> [Work instructions] If a line of the data below holds the word "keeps", list it.

> [Provided data]
━━━━

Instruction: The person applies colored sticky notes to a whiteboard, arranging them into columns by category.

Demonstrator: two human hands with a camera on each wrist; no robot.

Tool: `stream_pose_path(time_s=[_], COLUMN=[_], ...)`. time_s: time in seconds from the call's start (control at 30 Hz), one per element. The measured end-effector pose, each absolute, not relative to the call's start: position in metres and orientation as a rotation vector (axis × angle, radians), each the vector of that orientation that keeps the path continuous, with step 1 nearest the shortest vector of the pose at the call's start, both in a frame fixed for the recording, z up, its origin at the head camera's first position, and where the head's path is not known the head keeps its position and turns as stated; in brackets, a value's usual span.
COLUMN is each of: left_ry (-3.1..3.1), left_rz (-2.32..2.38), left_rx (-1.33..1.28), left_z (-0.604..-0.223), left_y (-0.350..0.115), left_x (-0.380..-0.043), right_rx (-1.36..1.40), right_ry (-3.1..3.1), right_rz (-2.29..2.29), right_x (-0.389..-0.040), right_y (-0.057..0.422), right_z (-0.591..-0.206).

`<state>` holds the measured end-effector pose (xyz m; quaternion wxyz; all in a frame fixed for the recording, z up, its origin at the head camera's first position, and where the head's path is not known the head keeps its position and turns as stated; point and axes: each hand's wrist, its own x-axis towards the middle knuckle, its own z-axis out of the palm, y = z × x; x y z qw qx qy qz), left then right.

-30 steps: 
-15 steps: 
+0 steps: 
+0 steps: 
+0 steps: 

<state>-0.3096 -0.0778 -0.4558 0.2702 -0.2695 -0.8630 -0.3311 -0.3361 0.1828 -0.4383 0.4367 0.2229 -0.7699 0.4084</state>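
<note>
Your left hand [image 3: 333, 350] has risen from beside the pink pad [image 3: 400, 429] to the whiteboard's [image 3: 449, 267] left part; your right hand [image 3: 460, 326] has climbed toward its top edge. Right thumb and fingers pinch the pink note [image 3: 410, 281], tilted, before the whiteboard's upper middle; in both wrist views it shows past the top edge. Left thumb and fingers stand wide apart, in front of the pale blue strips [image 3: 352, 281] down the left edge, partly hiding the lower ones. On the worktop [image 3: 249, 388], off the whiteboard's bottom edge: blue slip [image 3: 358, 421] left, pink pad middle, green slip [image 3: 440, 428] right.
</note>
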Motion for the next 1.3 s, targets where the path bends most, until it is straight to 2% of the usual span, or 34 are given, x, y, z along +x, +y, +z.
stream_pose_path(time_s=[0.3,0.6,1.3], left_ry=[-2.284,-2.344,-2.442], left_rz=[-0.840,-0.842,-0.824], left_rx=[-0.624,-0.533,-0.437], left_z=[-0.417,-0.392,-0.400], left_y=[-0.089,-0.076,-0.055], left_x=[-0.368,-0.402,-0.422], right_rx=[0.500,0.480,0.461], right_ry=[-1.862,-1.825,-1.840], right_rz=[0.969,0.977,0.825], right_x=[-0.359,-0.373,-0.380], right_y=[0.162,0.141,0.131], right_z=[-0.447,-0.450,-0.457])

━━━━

> [Written response]
Tool: `stream_pose_path(time_s=[_], COLUMN=[_], ...)`. time_s: time in seconds from the call's start (control at 30 Hz), one per element. The measured end-effector pose, each absolute, not relative to the call's start: position in metres and orientation as a rotation vector (axis × angle, radians), each the vector of that orientation that keeps the path continuous, with step 1 nearest the shortest vector of the pose at the call's start, both in a frame fixed for the recording, z up, its origin at the head camera's first position, and where the head's path is not known the head keeps its position and turns as stated; in brackets, a value's usual span.
`<state>` holds the measured end-effector pose (xyz m; quaternion wxyz; all in a frame fixed for the recording, z up, its origin at the head camera's first position, and where the head's path is not known the head keeps its position and turns as stated; point and axes: each hand's wrist, its own x-axis towards the middle knuckle, its own z-axis out of the palm, y = z × x; x y z qw qx qy qz), left then right.

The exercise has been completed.